The comment landed like a flare over an already volatile diplomatic landscape. The two-week ceasefire between the United States and Iran, which began April 8 following the collapse of the Islamabad talks, is now less than 96 hours from expiration. A senior U.S. official confirmed to CNBC that Washington has “not formally agreed” to any extension — even as Trump continued oscillating between threats and optimism within the same news cycle.
“Very Close” — But Not There Yet
Just hours after his warning, Trump struck a dramatically different tone in a phone interview with AFP from Las Vegas.
“We’re very close. Looks like it’s going to be very good for everybody,” he said, adding that a deal was imminent. When pressed on why he could not yet declare victory, he offered a line that captured the ambiguity of the entire negotiation: “I don’t do that. I get it in writing.”
On Truth Social, he posted that Iran had promised to reopen the Strait of Hormuz and that progress on dismantling its nuclear program was “moving fast.” CNBC reported he told Fox News that the war was “very close to over” — a phrase he has now used three times in as many days without a deal materializing.
The White House said prospects were “looking really good.” No extension has been signed. The blockade remains active. The ceasefire clock is running.
What’s Actually Blocking a Deal

Beneath Trump’s public optimism, negotiators are still deadlocked on the issues that broke the Islamabad talks apart.

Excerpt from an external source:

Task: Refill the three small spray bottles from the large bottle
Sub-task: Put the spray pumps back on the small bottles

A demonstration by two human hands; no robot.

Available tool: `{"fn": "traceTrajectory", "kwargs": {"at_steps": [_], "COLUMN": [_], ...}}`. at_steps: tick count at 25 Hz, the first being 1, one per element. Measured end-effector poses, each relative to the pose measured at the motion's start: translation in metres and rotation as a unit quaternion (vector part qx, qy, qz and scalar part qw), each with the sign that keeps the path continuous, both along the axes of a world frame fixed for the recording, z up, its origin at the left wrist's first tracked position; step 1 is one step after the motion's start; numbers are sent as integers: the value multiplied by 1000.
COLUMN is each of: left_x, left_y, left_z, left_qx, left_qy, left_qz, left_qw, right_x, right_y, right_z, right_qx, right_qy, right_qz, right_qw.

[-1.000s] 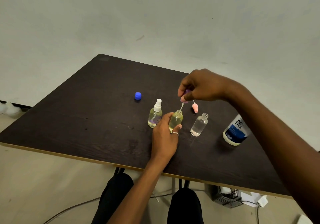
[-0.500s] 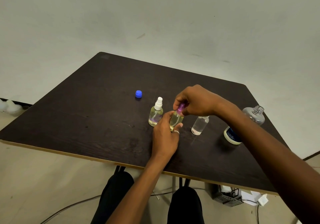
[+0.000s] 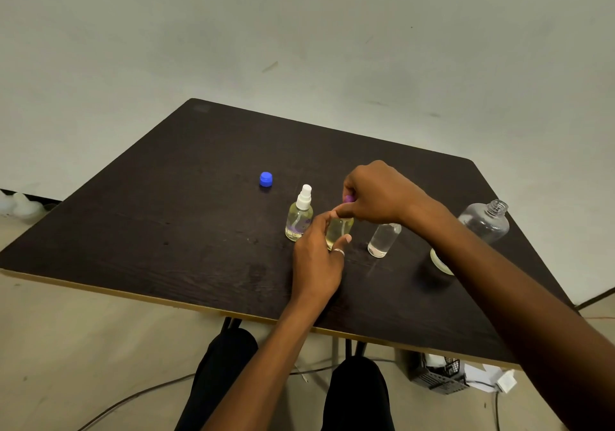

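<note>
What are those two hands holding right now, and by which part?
The left hand grips the middle spray bottle by its body; the right hand pinches its purple spray top.

Two bare forearms, no sleeves in view; thin silver-coloured ring (image 3: 339, 252) on one finger of left hand (image 3: 316, 257); right hand (image 3: 379, 192) w/o rings or other jewellery visible; black trousers (image 3: 219, 374) on both legs.
</note>
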State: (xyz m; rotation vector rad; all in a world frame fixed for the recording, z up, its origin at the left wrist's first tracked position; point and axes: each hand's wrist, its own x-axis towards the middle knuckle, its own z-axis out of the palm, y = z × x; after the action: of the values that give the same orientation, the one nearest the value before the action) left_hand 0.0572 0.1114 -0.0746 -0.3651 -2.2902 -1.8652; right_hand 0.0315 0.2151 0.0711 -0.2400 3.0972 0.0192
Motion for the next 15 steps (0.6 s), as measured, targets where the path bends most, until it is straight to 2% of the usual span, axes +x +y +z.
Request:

The core nuclear dispute: the U.S. wants Iran to commit to a 20-year suspension of uranium enrichment and the removal of its existing stockpile of highly enriched uranium from Iranian soil. Iran has countered with a five-year pause — a gap that, as Al Jazeera noted, reflects a fundamental disagreement not just about timelines but about whether Iran retains any sovereign right to a civilian nuclear program at all.
Iranian Supreme Leader Ayatollah Khamenei has been unambiguous: enrichment is non-negotiable. A U.S. official told Time that Tehran did not agree to any of Washington’s “red lines” at Islamabad — not the enrichment ban, not the dismantling of major facilities, and not the removal of the stockpile.
The Strait of Hormuz added another layer of friction. Iran has floated the idea of charging transit fees to vessels passing through the strait — a proposal the U.S. flatly rejected. The strait handles roughly 20% of global oil traffic, and any toll mechanism would effectively institutionalize Iranian leverage over world energy markets.
Bloomberg summarized the gridlock plainly: Hormuz tolls, uranium enrichment, and the Lebanon question are the three structural hurdles between the current ceasefire and a lasting peace.
Mediators Racing Against the Clock
Three nations — Pakistan, Egypt, and Turkey — have spent the past week attempting to bridge the gaps before Wednesday. Axios reported that plans for a second direct meeting between U.S. and Iranian negotiators are already underway, with Geneva and Islamabad both under consideration as potential venues.
Whether those talks materialize before the deadline — and whether either side arrives with enough flexibility to move — remains the central uncertainty. The Islamabad round ran 21 hours before collapsing. A second round under a tighter clock carries even higher stakes.
The Washington Post noted that since the naval blockade was imposed on April 12, few ships have passed through the Strait of Hormuz, with energy markets watching every diplomatic signal for signs of resolution. Oil prices have remained elevated throughout the standoff.
The Cost of Walking Away
Analysts warn that allowing the ceasefire to lapse without a deal would be catastrophic in both military and economic terms. Operation Epic Fury, the joint U.S.-Israeli strike campaign that began the current conflict, already reshaped the region’s balance of power — but a resumption of full-scale strikes against a country under active naval blockade would carry consequences far beyond what the initial campaign produced.
For Trump, the political calculation is equally complex. The same base that cheered his willingness to use military force is now watching oil prices, 401(k) values, and gas pump numbers. A deal — even an imperfect one — ends both.
“I think it’s going to happen,” Trump said aboard Air Force One. The ceasefire expires in four days.